Andrea se vio obligada a buscar otros ingresos para cubrir el 50 % de la reducción de su sueldo. Ella realiza trabajos independientes y participa de varios proyectos comunicacionales.

Ganaba $1200 y ese valor era destinado en un 75 % a alimentación, servicios básicos y deudas que hoy no puede pagarlas. Tiene pendiente la cuota de su vehículo y un crédito bancario.

La quiteña de 26 años, desde julio pasado, percibe $600 al mes y labora cuatro horas al día de lunes a viernes. Afirma que la empresa privada, dedicada a la consultoría, sí respeta el trabajo a media jornada, que será por un año con la posibilidad de extenderse a dos años.

“Me tocó congelar la deuda del carro y un préstamo con una cooperativa (…). Es una afectación porque el sueldo que mantenía se iba al hogar y deudas y ahora tengo un desfase. Por los ahorros estoy saliendo estos meses y proyectos freelances”, dice Andrea, quien trabaja en casa.

Son 1207 empresas que aplicaron la reducción emergente del 50 % a 9319 trabajadores desde el pasado 22 de junio hasta el 3 de agosto, según datos del Ministerio del Trabajo.

Esta figura consta en la Ley de Apoyo Humanitario, publicada en el Registro Oficial el 22 de junio, es decir, en ese mismo día ya se generaron reducciones a la jornada ordinaria o parcial hasta un máximo del 50 %.

Y días después, el Ministerio del Trabajo emitió el Acuerdo MDT-2020-133, que establece las condiciones de la reducción emergente. Esto es, la remuneración del trabajador se pagará en proporción a las horas laboradas y no podrá ser menor al 55 % del valor establecido antes de la reducción. Y el aporte a la Seguridad Social se pagará sobre las horas establecidas en la jornada reducida.

Esta figura podrá aplicarse hasta por un año a partir de su registro en el Sistema Único de Trabajo (SUT) y además podrá ser renovable por el mismo periodo solo por una ocasión.

Las reducciones se focalizan más en las provincias de Pichincha con 5166 y Guayas 1787. Las demás provincias tienen menos de 1000 como Tungurahua (656), Azuay (361), Manabí (284), El Oro (178), Galápagos (158), Imbabura (107), Loja (105), Cotopaxi (92), Los Ríos (90), Chimborazo (58), Santo Domingo de los Tsáchilas (55), Orellana (51), Carchi (35), Santa Elena (34), Esmeraldas (33), Cañar (17), Sucumbíos (16), Pastaza (13), Napo (10), Bolívar (6), Morona Santiago (6) y Zamora Chinchipe (1).
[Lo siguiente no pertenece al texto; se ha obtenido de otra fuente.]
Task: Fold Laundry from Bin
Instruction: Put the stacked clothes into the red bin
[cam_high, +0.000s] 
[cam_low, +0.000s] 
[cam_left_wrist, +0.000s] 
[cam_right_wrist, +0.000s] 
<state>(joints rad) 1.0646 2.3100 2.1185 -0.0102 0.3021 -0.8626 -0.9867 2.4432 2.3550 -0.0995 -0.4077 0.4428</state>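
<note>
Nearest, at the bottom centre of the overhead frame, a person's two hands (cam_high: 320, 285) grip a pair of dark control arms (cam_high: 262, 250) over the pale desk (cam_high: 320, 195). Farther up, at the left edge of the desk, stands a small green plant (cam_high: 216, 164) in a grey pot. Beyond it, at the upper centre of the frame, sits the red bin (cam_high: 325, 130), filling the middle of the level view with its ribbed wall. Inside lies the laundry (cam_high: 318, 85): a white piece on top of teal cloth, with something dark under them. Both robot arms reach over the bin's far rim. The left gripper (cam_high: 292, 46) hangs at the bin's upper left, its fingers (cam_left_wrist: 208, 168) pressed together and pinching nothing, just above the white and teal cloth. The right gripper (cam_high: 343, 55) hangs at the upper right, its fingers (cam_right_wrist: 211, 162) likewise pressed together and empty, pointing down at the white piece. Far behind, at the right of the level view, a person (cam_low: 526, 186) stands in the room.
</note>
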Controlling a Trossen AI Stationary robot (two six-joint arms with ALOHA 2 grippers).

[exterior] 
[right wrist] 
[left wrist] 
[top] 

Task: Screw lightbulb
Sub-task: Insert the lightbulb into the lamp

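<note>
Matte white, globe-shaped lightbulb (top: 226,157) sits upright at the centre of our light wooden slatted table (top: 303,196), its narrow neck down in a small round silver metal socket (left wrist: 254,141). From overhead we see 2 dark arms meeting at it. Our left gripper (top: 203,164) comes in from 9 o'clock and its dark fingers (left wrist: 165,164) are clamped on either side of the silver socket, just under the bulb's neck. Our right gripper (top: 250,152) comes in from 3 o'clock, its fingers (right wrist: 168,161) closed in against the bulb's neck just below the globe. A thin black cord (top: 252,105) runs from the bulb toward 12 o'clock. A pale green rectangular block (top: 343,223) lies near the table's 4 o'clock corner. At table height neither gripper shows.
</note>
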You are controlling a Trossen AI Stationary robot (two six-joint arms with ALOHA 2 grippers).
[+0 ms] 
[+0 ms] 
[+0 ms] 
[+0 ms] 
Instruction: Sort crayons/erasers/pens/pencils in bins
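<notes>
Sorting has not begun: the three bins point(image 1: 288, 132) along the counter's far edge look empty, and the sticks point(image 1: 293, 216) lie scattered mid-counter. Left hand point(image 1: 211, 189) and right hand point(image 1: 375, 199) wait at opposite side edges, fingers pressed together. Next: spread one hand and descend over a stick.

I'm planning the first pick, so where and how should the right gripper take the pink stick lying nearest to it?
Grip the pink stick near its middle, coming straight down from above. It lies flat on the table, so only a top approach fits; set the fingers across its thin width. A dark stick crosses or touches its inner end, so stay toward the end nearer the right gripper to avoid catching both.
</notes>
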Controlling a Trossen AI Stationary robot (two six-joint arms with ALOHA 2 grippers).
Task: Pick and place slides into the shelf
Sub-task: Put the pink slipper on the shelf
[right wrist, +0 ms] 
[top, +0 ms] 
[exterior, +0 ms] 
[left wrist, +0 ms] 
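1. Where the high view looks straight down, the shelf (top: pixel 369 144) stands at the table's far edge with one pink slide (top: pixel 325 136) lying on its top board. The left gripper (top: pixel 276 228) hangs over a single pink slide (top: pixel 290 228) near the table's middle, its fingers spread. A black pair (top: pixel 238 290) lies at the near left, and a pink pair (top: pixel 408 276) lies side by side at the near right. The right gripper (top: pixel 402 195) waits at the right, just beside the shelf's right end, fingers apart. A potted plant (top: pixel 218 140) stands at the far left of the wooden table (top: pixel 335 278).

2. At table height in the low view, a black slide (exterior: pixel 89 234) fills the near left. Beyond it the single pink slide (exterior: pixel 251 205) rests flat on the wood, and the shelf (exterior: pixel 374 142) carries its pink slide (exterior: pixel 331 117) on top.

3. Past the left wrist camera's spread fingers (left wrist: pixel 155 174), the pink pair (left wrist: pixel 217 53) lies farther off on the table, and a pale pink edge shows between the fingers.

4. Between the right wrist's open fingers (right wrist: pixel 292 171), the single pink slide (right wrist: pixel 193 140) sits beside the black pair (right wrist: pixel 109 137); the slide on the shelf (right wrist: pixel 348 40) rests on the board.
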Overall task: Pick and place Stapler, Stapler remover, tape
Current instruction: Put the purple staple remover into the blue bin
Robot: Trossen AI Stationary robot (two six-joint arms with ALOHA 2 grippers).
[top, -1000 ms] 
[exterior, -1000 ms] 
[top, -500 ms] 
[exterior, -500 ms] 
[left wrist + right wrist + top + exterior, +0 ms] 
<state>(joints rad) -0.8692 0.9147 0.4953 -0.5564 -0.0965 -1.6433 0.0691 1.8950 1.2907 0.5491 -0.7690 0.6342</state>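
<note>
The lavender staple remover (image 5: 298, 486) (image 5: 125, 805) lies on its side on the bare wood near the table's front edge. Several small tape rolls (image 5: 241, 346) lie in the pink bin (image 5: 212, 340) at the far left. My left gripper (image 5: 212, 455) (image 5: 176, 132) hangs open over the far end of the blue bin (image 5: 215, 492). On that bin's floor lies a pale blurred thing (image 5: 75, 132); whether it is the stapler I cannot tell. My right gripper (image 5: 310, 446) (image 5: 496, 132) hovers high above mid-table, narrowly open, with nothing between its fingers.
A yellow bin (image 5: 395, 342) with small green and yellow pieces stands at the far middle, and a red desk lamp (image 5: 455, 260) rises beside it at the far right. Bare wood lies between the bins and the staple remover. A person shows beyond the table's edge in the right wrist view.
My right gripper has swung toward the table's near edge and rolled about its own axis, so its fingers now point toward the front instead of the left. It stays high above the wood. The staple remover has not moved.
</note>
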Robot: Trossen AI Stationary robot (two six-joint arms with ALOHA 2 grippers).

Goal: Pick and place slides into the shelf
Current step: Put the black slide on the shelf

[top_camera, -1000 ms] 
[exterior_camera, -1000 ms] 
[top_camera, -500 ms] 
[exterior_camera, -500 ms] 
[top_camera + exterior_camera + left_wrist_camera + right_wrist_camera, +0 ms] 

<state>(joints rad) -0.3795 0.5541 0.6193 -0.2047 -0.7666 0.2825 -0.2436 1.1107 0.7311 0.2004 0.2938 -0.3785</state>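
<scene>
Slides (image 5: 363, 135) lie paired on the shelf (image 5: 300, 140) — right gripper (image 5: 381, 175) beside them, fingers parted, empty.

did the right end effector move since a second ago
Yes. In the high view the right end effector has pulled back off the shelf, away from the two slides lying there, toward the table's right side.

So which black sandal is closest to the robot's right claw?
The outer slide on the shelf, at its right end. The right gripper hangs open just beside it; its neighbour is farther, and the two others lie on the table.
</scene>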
Las áreas donde laboran más trabajadores con jornada reducida son manufactureras, comercio al por mayor y al por menos, reparación de vehículos automotores, actividades de alojamiento y de servicios de comida, y científicas y técnicas.

En tanto, 671 empresas han ingresado a su nómina a 2638 trabajadores bajo el contrato emergente. Otra figura de la normativa y que el Acuerdo Ministerial MDT-2020-132 establece los lineamientos a cumplir.

Señala que este contrato especial emergente se deberá celebrar por escrito, contener los requisitos establecidos en el Código del Trabajo para la suscripción de un contrato individual de trabajo y ser registrado en el SUT dentro del plazo de quince días contados a partir de su suscripción.

Además, que podrá celebrarse como “Contrato especial emergente a jornada completa” o “contrato especial emergente a jornada parcial”. Y el pago de la remuneración podrá efectuarse diariamente, semanalmente, quincenalmente o mensualmente previo acuerdo de las partes.

Pichincha se convirtió en la provincia con más contratos (1125), luego Guayas (510), Azuay (244), Los Ríos (180), Manabí (179), Santo Domingo de los Tsáchilas (126), Cotopaxi (83), El Oro (56), Tungurahua (54), Chimborazo (20), Cañar (19), Imbabura (13), Esmeraldas (12), Loja (7), Orellana (3), Carchi (2), Sucumbíos (2), Galápagos, Santa Elena y Zamora Chinchipe (1).

En las áreas de agricultura, ganadería, silvicultura y pesca, industrias manufactureras, comercio al por mayor y menor, comunicación y transporte son las que más contratos emergentes se han celebrado.